We have been here for just over a week and my list of Arabic words that I have mastered is growing rapidly. In our initial foray into the Arabic language, which is the focus of our stay here in Jordan, I have discovered that I am well on the way to fluency in one particular area, food. I have no problem ordering falafel, shwarma, kebab, hummus, tahini, babaghanoush and tabuli. It is just basic greetings and working out how to tell the falafel cook to hold off on the gherkins, which are still proving to be a challenge. However, pointing and shaking my head have so far been effective in this department.

Ah yes the art of communication, I hear you say.

Last Sunday, which was a working day here in Jordan, was my warm-up exercise for learning Arabic. Fortunately for us we met Abu Hassan, a taxi driver, who had the uncanny ability to look at me for the entire journey, write Arabic phrases in my little note book, fire at me Arabic terms, like a machine gun on full throttle, thinking that I would pick them up if he repeated them often enough.

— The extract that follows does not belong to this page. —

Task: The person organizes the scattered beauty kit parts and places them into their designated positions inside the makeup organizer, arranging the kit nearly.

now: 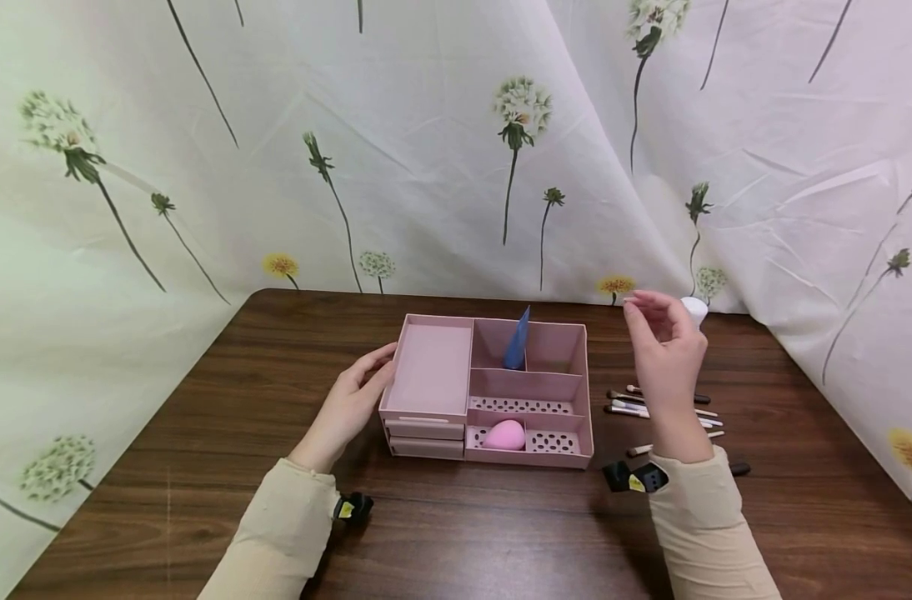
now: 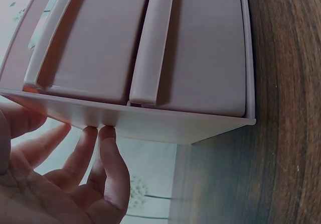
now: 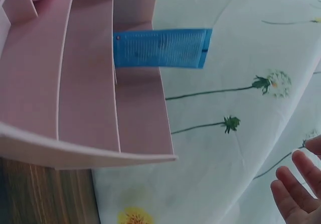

All the while, he was dodging traffic, which is not easy at the best of time in Amman. Then to top it all off he got us home in record time at the cheapest price. ($1.50). If they made statues in Jordan to commemorate their heroes, one should be made to honour the multi-talented Abu Haasan. On reaching our house, Abu Hassan gave me his telephone number and promised to show us around Amman and teach me language at the same time. I have not quiet found the courage to call him yet as I am not sure whether we would all survive the ordeal!

The day after meeting Abu Hazzan:
Waking up the following day, I felt the effects of Abu Hassan’s barrage of words. DOUBT. Will I learn anything here? Yep, does that sound familiar? It’s every language learner’s nightmare. (If you are learning another language and you never feel this effect, then maybe you need to induce some more scary thoughts or something to get yourself moving.) As a result of our ride with Abu Hassan I have discovered once again, not only am I culturally challenged wherever I go, but linguistically challenged as well. I am not naturally gifted as a linguist. I realised today that language acquisition, for me, is primarily about discipline; self discipline. Basically I am good at getting up each day and giving it a go. So that is what I am going to do for the next two months and hopefully I will expand my abilities beyond my meagre culinary experiences. Salaam.